- [Your task]:
Look for the word "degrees" in the material below. Copy each line that has it.

- [Listed entries]:

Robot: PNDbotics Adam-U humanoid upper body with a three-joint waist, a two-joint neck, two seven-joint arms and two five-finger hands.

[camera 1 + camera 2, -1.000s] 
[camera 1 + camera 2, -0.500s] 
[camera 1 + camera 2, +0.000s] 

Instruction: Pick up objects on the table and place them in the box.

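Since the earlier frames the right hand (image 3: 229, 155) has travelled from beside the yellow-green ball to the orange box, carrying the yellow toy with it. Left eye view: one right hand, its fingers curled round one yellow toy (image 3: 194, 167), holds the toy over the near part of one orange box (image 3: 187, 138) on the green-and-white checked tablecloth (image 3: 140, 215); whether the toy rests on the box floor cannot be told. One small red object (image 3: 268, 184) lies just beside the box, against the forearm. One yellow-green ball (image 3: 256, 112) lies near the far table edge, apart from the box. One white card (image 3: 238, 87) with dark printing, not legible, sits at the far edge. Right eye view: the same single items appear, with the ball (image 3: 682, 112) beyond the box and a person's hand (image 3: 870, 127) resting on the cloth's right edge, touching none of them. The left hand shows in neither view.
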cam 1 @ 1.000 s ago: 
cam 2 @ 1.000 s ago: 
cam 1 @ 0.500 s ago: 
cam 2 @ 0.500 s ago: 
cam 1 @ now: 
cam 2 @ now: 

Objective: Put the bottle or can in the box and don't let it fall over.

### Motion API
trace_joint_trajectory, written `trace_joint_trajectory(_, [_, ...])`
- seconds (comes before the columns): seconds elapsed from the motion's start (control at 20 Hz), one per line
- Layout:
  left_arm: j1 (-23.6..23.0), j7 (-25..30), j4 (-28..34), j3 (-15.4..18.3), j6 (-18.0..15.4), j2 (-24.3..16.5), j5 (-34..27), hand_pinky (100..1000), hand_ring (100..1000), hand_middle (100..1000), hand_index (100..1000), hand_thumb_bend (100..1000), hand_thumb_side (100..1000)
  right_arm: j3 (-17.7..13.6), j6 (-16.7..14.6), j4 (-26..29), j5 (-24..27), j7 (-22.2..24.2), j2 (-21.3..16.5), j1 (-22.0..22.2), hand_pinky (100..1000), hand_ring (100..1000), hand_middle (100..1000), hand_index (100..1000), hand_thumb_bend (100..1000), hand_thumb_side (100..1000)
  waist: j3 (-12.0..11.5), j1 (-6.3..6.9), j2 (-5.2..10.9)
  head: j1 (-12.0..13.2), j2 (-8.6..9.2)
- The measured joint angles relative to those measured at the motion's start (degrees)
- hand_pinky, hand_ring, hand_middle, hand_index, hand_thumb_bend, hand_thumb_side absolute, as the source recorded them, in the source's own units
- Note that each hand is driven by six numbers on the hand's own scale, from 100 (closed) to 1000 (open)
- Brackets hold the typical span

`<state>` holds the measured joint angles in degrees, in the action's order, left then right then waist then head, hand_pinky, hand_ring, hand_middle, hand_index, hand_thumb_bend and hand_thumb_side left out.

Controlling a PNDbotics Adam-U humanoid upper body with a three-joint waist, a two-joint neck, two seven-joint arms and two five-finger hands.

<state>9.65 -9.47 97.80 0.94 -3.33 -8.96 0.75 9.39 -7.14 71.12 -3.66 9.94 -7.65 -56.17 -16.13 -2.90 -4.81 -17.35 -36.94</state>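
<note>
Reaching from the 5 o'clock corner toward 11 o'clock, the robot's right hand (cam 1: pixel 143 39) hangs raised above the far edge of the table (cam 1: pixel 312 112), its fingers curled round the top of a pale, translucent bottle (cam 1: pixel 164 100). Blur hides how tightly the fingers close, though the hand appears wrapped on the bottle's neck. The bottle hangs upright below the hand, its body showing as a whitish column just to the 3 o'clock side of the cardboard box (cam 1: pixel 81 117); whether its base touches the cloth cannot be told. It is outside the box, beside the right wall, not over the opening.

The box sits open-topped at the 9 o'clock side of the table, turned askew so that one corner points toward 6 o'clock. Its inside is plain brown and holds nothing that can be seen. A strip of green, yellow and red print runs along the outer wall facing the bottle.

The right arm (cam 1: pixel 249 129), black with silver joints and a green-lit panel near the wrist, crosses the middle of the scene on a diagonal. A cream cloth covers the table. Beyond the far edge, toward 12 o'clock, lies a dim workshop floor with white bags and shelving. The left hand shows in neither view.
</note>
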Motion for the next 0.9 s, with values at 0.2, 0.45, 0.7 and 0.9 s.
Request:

- [Task answer]:
- The measured joint angles relative to those measured at the motion's start (degrees)
`<state>` holds the measured joint angles in degrees, in the action's order, left then right then waist then head, hand_pinky, hand_ring, hand_middle, hand_index, hand_thumb_bend and hand_thumb_side left out.

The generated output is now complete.